Eventually a policy needs to be enforced that only very well reviewed code goes in.  Obviously
that won't work for device drivers since they continually churn.

All bugs are bad

Posted May 9, 2008 7:36 UTC (Fri) by jzbiciak (✭ supporter ✭, #5246) [Link]

Not all bug reports describe kernel bugs. Sometimes faulty hardware is the cause. So, while it might be fair to say "all bugs are bad," it's not fair to say "all bug reports represent an actual bug in the Linux kernel, and therefore must be fixed by changing the kernel."

Anyone who's owned a computer that's a poster child for the Signal 11 FAQ knows what I'm talking about. So does anyone who insists on buying ECC RAM.

All bugs are bad

Posted May 9, 2008 7:42 UTC (Fri) by jzbiciak (✭ supporter ✭, #5246) [Link]

I should add, I did have a 486 system that was a poster child for the sig-11 FAQ, and I did
have a filesystem get hosed by a bitflip on a machine I built w/ 512MB RAM that wasn't ECC.
(The machine had nearly a year of uptime and not much load.  A bitflip on a disk buffer wasn't
actually all that unlikely.)

My current boxes all get ECC RAM now, and tons of extra cooling.

Time to slow down?

Posted May 8, 2008 8:54 UTC (Thu) by nim-nim (subscriber, #34454) [Link]
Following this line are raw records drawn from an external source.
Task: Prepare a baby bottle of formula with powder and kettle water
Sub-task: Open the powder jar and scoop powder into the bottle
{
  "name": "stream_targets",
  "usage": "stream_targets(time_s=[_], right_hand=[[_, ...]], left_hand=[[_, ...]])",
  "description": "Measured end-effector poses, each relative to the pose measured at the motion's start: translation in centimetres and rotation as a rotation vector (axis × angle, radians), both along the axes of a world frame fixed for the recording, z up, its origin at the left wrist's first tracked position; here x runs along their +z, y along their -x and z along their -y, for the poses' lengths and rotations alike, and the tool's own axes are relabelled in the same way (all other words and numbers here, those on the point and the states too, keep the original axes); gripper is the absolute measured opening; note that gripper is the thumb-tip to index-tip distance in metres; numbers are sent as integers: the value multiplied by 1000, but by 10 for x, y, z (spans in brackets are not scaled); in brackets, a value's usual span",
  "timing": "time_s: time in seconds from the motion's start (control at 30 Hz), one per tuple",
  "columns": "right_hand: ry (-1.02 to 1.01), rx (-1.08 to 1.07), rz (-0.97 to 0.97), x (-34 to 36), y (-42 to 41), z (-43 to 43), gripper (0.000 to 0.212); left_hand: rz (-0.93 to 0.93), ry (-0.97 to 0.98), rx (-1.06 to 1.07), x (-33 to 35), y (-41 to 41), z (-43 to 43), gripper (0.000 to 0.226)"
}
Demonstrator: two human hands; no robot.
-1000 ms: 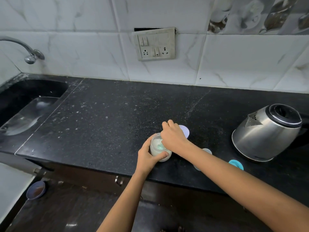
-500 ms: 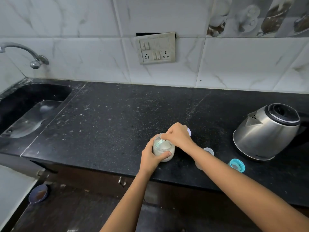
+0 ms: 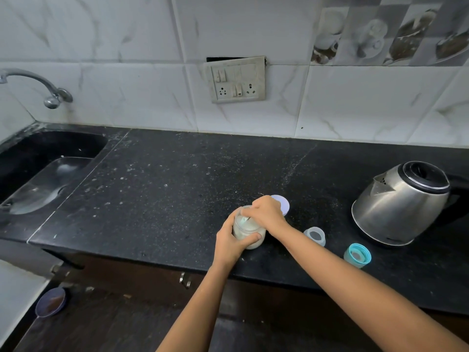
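Black speckled stone counter (image 3: 157, 199), front edge nearest. Short clear vessel with a teal screw ring (image 3: 357, 255): upright, near the front edge, right side. Left hand (image 3: 228, 242): fingers and thumb wrapped round a clear glass jar of white powder (image 3: 245, 228), upright on the counter. Small translucent cap (image 3: 315, 235): right of the jar. Right hand (image 3: 266, 212): curled over the jar mouth, pinching a pale teal scoop (image 3: 245, 219) that dips inside. White round lid (image 3: 285, 204): flat, behind the jar. Stainless steel kettle with black lid (image 3: 401, 204): far right, well apart.
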State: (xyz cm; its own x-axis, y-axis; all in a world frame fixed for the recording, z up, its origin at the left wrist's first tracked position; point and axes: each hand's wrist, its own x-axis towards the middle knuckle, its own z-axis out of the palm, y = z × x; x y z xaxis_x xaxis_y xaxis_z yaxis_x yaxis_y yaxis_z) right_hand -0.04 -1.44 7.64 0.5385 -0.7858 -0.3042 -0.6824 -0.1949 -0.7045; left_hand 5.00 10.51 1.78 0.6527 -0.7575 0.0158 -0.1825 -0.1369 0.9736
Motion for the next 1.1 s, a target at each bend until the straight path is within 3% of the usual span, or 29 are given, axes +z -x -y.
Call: stream_targets(time_s=[0.23, 0.37, 0.47, 0.57, 0.63, 0.7, 0.83, 0.93, 1.1], right_hand=[[-93, -86, 101, 13, 21, 16, 38], [-44, -124, 155, 4, 31, 17, 33], [191, -34, 180, -2, 33, 12, 47], [537, 106, 32, -4, 28, -1, 21], [638, 193, -51, -9, 17, -9, 21], [588, 179, -66, -16, 6, -14, 23], [278, 38, -12, -25, -7, -13, 24], [128, -33, 82, -19, 1, -4, 41], [119, -9, 145, 1, 15, 7, 52]], left_hand=[[16, 10, -1, 1, 0, -1, 70], [17, 11, -10, 1, 1, -1, 69], [25, 16, -10, 2, 0, -2, 68], [34, 11, -5, 0, 0, -1, 70], [33, 5, 1, -1, 1, -1, 72], [22, 4, 4, 0, 1, 0, 71], [10, 21, 3, 2, 2, 0, 69], [2, 18, 2, 1, 1, -1, 70], [3, 4, 4, -2, 0, -1, 73]])
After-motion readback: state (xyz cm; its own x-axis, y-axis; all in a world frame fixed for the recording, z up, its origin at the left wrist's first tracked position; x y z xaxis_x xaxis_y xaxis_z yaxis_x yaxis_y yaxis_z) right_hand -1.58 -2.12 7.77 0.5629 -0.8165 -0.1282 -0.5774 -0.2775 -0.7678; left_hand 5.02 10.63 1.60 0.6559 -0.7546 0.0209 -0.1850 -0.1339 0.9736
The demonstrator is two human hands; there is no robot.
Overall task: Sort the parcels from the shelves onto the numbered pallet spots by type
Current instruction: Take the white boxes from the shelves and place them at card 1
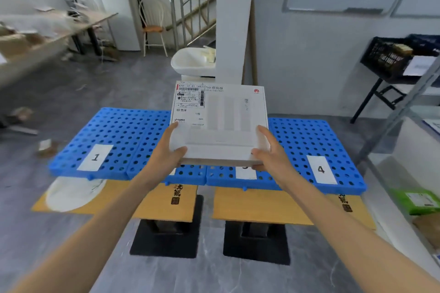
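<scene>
Blue numbered pallets (119, 131), with a flat white box (223, 126) held above their middle. The box appears stiff, light and smooth, best taken at its near corners. Left hand (166, 152) and right hand (272, 152) reach forward on outstretched arms; fingers (265, 133) clasp both corners, thumbs on top.

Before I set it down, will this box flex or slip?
Probably stiff: the white box lies flat though left hand and right hand grip only its near corners. Likely light: its far end is unsupported. Its smooth face may slip.
</scene>
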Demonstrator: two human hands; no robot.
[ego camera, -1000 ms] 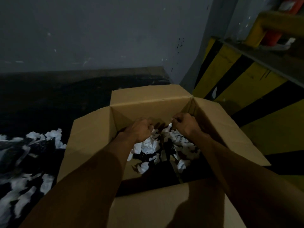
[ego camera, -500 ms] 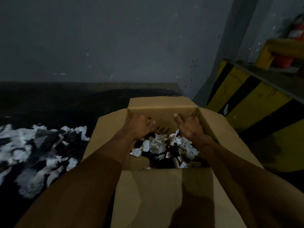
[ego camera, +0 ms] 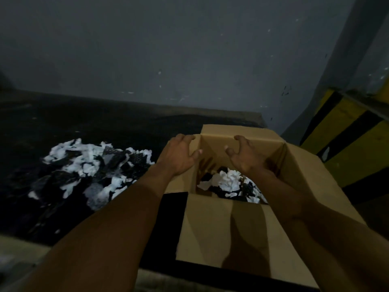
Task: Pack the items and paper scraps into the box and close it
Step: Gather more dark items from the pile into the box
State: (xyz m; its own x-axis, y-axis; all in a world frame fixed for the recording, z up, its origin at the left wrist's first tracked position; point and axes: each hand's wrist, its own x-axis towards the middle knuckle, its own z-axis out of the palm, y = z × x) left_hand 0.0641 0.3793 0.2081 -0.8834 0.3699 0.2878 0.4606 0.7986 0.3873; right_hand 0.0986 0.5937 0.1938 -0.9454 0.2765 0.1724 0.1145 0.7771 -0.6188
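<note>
The left hand (ego camera: 179, 154) and right hand (ego camera: 246, 157) spread wide, empty, above the open box (ego camera: 231, 228). Inside lie paper scraps (ego camera: 228, 182), another pile (ego camera: 90, 163) left of it.

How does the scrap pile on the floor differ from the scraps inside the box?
The floor pile is larger and spread across the dark floor; the boxed scraps form a smaller heap. The floor pile lies open, the boxed scraps walled by the box. Both mix white paper with dark pieces.

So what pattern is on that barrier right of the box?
The barrier has diagonal yellow and black stripes; head view shows it.
</note>
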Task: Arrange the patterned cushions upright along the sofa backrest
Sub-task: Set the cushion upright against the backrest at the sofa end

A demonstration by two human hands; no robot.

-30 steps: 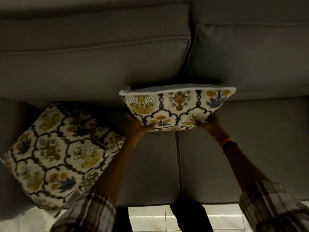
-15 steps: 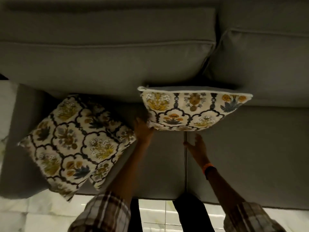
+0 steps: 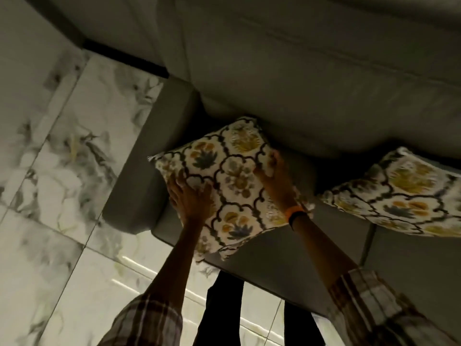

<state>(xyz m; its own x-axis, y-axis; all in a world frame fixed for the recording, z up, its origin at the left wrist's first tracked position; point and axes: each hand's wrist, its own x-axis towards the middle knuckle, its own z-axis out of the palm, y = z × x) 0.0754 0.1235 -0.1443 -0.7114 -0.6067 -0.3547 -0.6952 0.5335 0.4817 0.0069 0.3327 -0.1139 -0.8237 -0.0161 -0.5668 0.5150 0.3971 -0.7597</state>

It's worthy to have less bugs. It's not worthy to just have less reported bugs. As long as
there are factors limiting testing (because the process is developer, not tester oriented) you
only have access to the second number, and can't really assess coder quality.

A better metric would IMHO be the mean time a bug gets to be fixed. If this time gets low
enough one could argue the bottleneck is no longer developers but testers.

Time to slow down?

Posted May 8, 2008 13:16 UTC (Thu) by nix (subscriber, #2304) [Link]

Nobody would argue that fewer bugs is a worthy goal
I'd hope that everyone would argue that :)

Time to accept bug reports from users

Posted May 8, 2008 15:03 UTC (Thu) by midg3t (guest, #30998) [Link]

Step 1: Remove the "MAINLINE OR -MM KERNELS ONLY" message on bugzilla.kernel.org.

Time to accept bug reports from users

Posted May 8, 2008 21:28 UTC (Thu) by magnus (subscriber, #34778) [Link]

Maybe they could start tracking bugs in some kind of distributed way, just like the source
code is tracked. Imagine if users could add bug reports to the git tree under the commit they
were using and push them upstream, that would be really cool...

Time to accept bug reports from users

Posted May 9, 2008 17:15 UTC (Fri) by jengelh (subscriber, #33263) [Link]

What makes much more sense is to change the bugzilla so that you do not have to register,
something along the lines of Debian-BTS. But wait, we have the mailing list for people who
prefer being in control of their subscription/registration.

ticgit

Posted May 10, 2008 17:35 UTC (Sat) by liamh (subscriber, #4872) [Link]

I'm just learning git and I noticed ticgit which puts issue tracking into the git repository itself. Would that work?